Annual Meeting Recordings are now available for purchase

311571
Does neighborhood socioeconomic environment affect health care access among hypertensive Black men?

142nd APHA Annual Meeting and Exposition (November 15 - November 19, 2014): http://www.apha.org/events-and-meetings/annual
Sunday, November 16, 2014

Helen Cole, MPH, CHES , Community Society and Health Track, CUNY School of Public Health, New York, NY
Joseph Ravenell, MD, MS , Department of Population Health, New York University School of Medicine, New York, NY
Background: Black men are at higher risk of premature death from hypertension compared to White men, possibly due to less healthcare access.  Neighborhood socioeconomic environments may have implications for accessing care. We sought to determine whether neighborhood socioeconomic  factors are related to having a regular source of care among urban Black men.

Methods: We used individual-level socioeconomic status (SES) and health care access data collected from 674 Black men age >50 at barbershops across New York City (NYC) linked to neighborhood-level socio-demographic data (% of zip code living below the poverty level) from the 2011 American Community Survey by zip code to investigate the relationship between neighborhood-level socioeconomic factors and having a regular source of care.

Results: Over 83% lived in high poverty areas (median income < state poverty level). Median annual household income was $10,800, 22% were uninsured, and 73% reported a regular place of care.
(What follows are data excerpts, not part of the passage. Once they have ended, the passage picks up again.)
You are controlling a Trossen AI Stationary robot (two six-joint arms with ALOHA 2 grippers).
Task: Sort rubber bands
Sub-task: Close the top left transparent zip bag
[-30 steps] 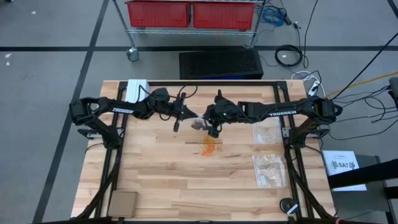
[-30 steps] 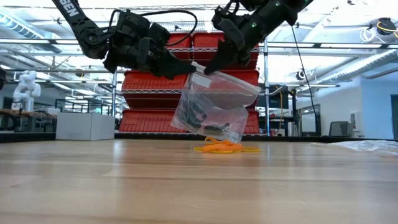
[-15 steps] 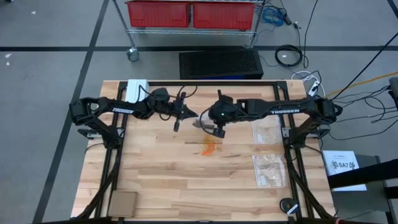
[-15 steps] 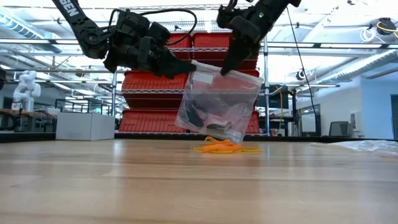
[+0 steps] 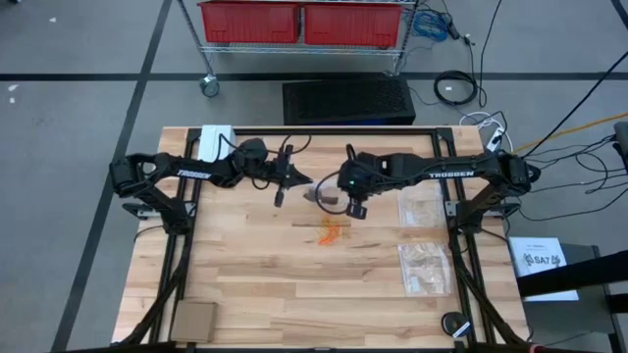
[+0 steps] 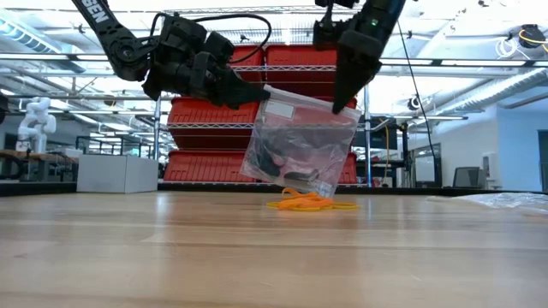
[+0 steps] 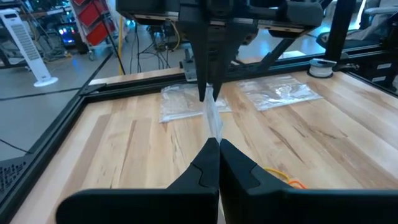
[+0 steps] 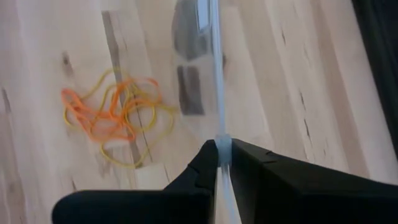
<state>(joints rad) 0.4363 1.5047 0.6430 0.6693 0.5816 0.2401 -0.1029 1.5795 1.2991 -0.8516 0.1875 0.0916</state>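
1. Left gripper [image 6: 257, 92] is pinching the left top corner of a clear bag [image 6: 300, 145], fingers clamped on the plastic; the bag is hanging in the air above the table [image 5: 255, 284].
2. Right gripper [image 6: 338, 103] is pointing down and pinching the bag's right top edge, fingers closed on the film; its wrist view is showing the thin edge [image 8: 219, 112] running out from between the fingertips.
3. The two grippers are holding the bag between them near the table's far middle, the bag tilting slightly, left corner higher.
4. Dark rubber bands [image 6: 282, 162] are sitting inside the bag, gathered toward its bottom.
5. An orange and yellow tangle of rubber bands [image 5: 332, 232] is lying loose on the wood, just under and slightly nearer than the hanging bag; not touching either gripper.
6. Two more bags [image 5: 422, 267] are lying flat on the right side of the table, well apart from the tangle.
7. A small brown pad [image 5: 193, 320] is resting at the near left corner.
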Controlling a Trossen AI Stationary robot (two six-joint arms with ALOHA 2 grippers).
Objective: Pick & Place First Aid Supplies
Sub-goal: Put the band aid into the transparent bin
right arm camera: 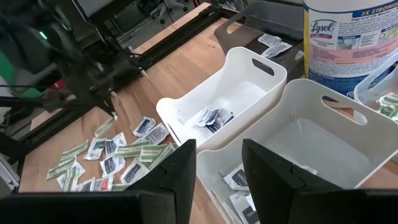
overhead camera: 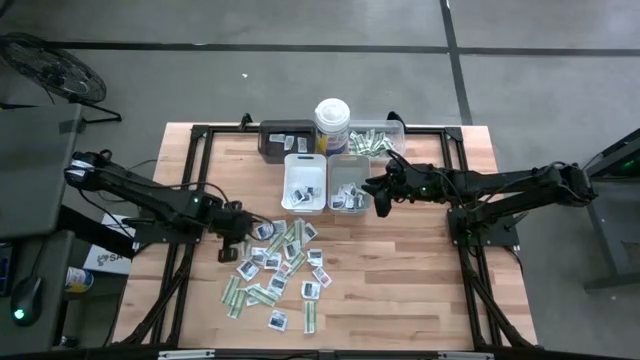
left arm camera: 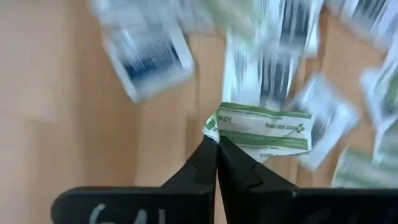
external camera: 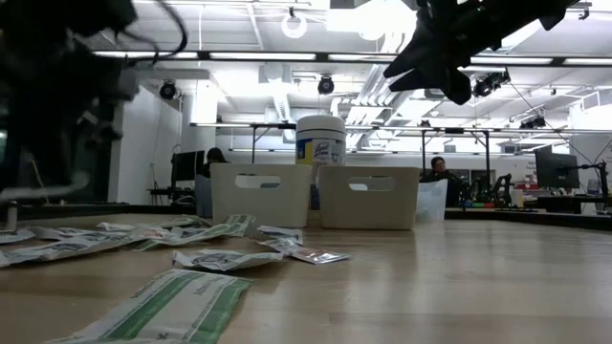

Living in a high poverty area was positively associated with having a regular place of care (OR=1.92, p<0.01) and negatively associated with being uninsured (OR=0.61, p <0.01).  Individual SES was not related to having a regular place of care or insurance status.

Conclusion: Despite the potential for fewer resources in high poverty neighborhoods, Black men living in these areas were more likely to have a regular place for care and to be insured than those living in lower poverty areas.  This finding may indicate an important role for the safety net health care system in NYC for the most underserved Black men.

Learning Areas:

Chronic disease management and prevention
Provision of health care to the public
Public health or related organizational policy, standards, or other guidelines
Social and behavioral sciences

Learning Objectives:
Analyze the connection between neighborhood-level versus individual-level socioeconomic status and health care access among Black men.

Keyword(s): Menís Health, Health Care Access

Presenting author's disclosure statement:

Qualified on the content I am responsible for because: I have been the project coordinator for multiple federally funded grants focusing on minority health and community-based interventions and I am a 4th year doctoral student focusing on community, society and health with a special interest in socioeconomic inequalities and health in urban communities.
Any relevant financial relationships? No

I agree to comply with the American Public Health Association Conflict of Interest and Commercial Support Guidelines, and to disclose to the participants any off-label or experimental uses of a commercial product or service discussed in my presentation.